The standards in the IEC 61850 series define a protocol for communication in electrical substations. The Ethernet-based protocol offers advanced characteristics and interoperability between multi-vendor devices. The IED handles the station bus, in compliance with standards IEC 61850- 6, 7-1, 7-2, 7-3, 7-4 and 8-1. For more information on the IEC 61850 protocol, visit www.iec.ch.

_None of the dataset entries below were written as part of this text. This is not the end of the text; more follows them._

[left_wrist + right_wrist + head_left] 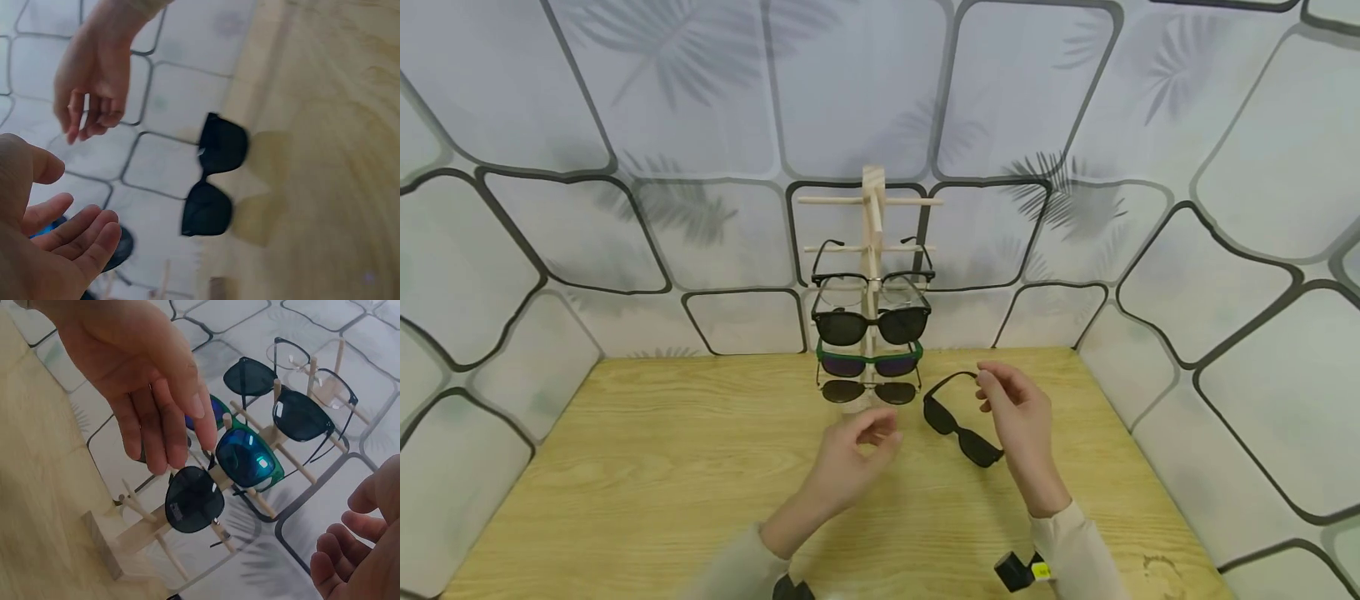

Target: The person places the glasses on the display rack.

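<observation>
Black sunglasses [979, 447] rest on the table with their arms unfolded, right of a wooden eyewear stand [873, 185]. My right hand [1024, 429] is just beside them, fingers loosely bent. In the left wrist view a gap shows between that hand [97, 72] and the sunglasses [222, 147]. My left hand [846, 467] hovers in front of the stand's foot, its fingers relaxed and holding nothing. Lowest on the stand hang dark thin-framed sunglasses [194, 503], close to the left fingertips; whether they touch is unclear. Green-framed sunglasses [869, 364] hang just above.
Higher on the stand are black sunglasses [841, 327] and clear browline glasses [838, 277]. The top peg [831, 200] carries nothing. Patterned walls [700, 233] enclose the wooden table [662, 467] at the back and sides. A small black device [1015, 572] is at my right wrist.
</observation>
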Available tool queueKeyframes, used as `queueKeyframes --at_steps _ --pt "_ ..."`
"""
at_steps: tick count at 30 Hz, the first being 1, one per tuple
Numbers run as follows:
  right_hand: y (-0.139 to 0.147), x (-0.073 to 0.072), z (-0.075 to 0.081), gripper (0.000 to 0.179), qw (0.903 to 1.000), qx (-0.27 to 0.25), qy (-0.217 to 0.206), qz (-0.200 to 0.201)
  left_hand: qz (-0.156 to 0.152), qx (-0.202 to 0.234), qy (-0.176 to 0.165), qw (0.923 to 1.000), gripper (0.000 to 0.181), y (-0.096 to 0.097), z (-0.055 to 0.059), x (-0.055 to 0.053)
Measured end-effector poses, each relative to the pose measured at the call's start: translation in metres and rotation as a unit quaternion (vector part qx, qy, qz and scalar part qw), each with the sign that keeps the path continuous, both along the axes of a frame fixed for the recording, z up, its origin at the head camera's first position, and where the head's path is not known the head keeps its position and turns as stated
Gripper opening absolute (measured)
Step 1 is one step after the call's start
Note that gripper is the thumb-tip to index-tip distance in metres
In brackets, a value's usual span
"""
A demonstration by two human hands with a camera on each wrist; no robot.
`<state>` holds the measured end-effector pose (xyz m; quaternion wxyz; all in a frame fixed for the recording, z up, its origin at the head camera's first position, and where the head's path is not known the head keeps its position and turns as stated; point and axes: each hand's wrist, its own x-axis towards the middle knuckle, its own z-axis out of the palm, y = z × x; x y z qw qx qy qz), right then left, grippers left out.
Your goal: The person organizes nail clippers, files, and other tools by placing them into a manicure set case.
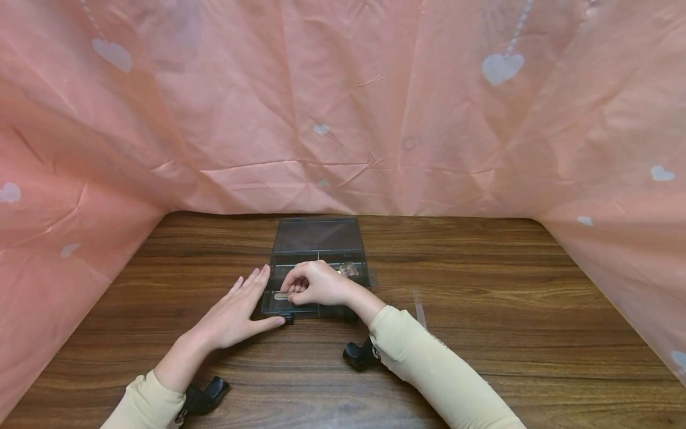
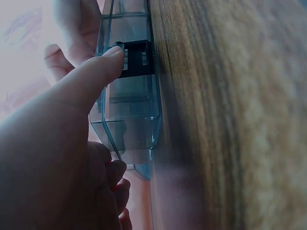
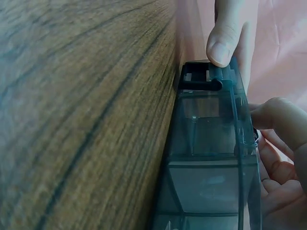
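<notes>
A dark see-through compartment box [image 1: 270,304] lies on the table with its lid [image 1: 320,235] folded back. My left hand [image 1: 233,313] lies against its left side with fingers stretched out. Its thumb [image 2: 112,55] touches the black latch [image 2: 139,57] at the front. Over the front left compartment, my right hand [image 1: 318,283] pinches a small pale oval piece [image 1: 281,296] between thumb and fingertips; I cannot tell its kind. In the right wrist view, curled right fingers [image 3: 280,124] are beside the box wall, mostly hiding the piece.
A small clear packet [image 1: 348,270] lies in the box's right part, beyond my right hand. On the wooden table [image 1: 482,286] right of the box is a clear narrow strip [image 1: 420,308], partly behind the right sleeve. Pink curtain [image 1: 343,107] with pale hearts encloses the back and sides.
</notes>
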<state>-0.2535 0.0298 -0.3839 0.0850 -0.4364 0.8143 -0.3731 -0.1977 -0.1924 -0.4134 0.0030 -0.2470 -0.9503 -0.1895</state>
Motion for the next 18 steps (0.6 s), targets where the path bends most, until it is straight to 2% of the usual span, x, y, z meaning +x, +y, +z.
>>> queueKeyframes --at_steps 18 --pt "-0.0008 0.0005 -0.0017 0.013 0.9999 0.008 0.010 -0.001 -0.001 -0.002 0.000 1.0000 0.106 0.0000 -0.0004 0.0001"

The Industrial Internet of Things (IIoT) is the use of Internet of Things (IoT) technologies in manufacturing. Also known as the Industrial Internet, IIoT incorporates machine learning and big data technology, harnessing the sensor data, machine-to-machine (M2M) communication and automation technologies that have existed in industrial settings for years. The driving philosophy behind the IIoT is that smart machines are better than humans at accurately, consistently capturing and communicating data. This data can enable companies to pick up on inefficiencies and problems sooner, saving time and money and supporting business intelligence efforts. In manufacturing specifically, IIoT holds great potential for quality control, sustainable and green practices, supply chain traceability and overall supply chain efficiency.  While IOT is driven with the philosophy that connected smart devices will enable humans to use their time efficiently and will improve the quality of life dramatically. Credits: industrial-iiot

The advent and evolution of the Smart Grid initiative to improve the electric utility power infrastructure has brought with it a number of opportunities for improving efficiencies, but along with those benefits come challenges in the effort to assure safety, security, and reliability for utilities and consumers alike. Any Smart Grid solution has to comply with local governmental regulations for network security. These often require a complete separation between sub-networks serving different operational functions – automated meter reading (AMR), remote terminal units (RTUs) and facility lighting. As the architecture evolves, IP is seen as a critical transport mechanism. The new system will accommodate separate data paths for operational data, non-operational data, and remote access. Cyber security must be integrated along with the communications system to mitigate the risk of a cyber-attack—and to comply with NERC CIP regulations.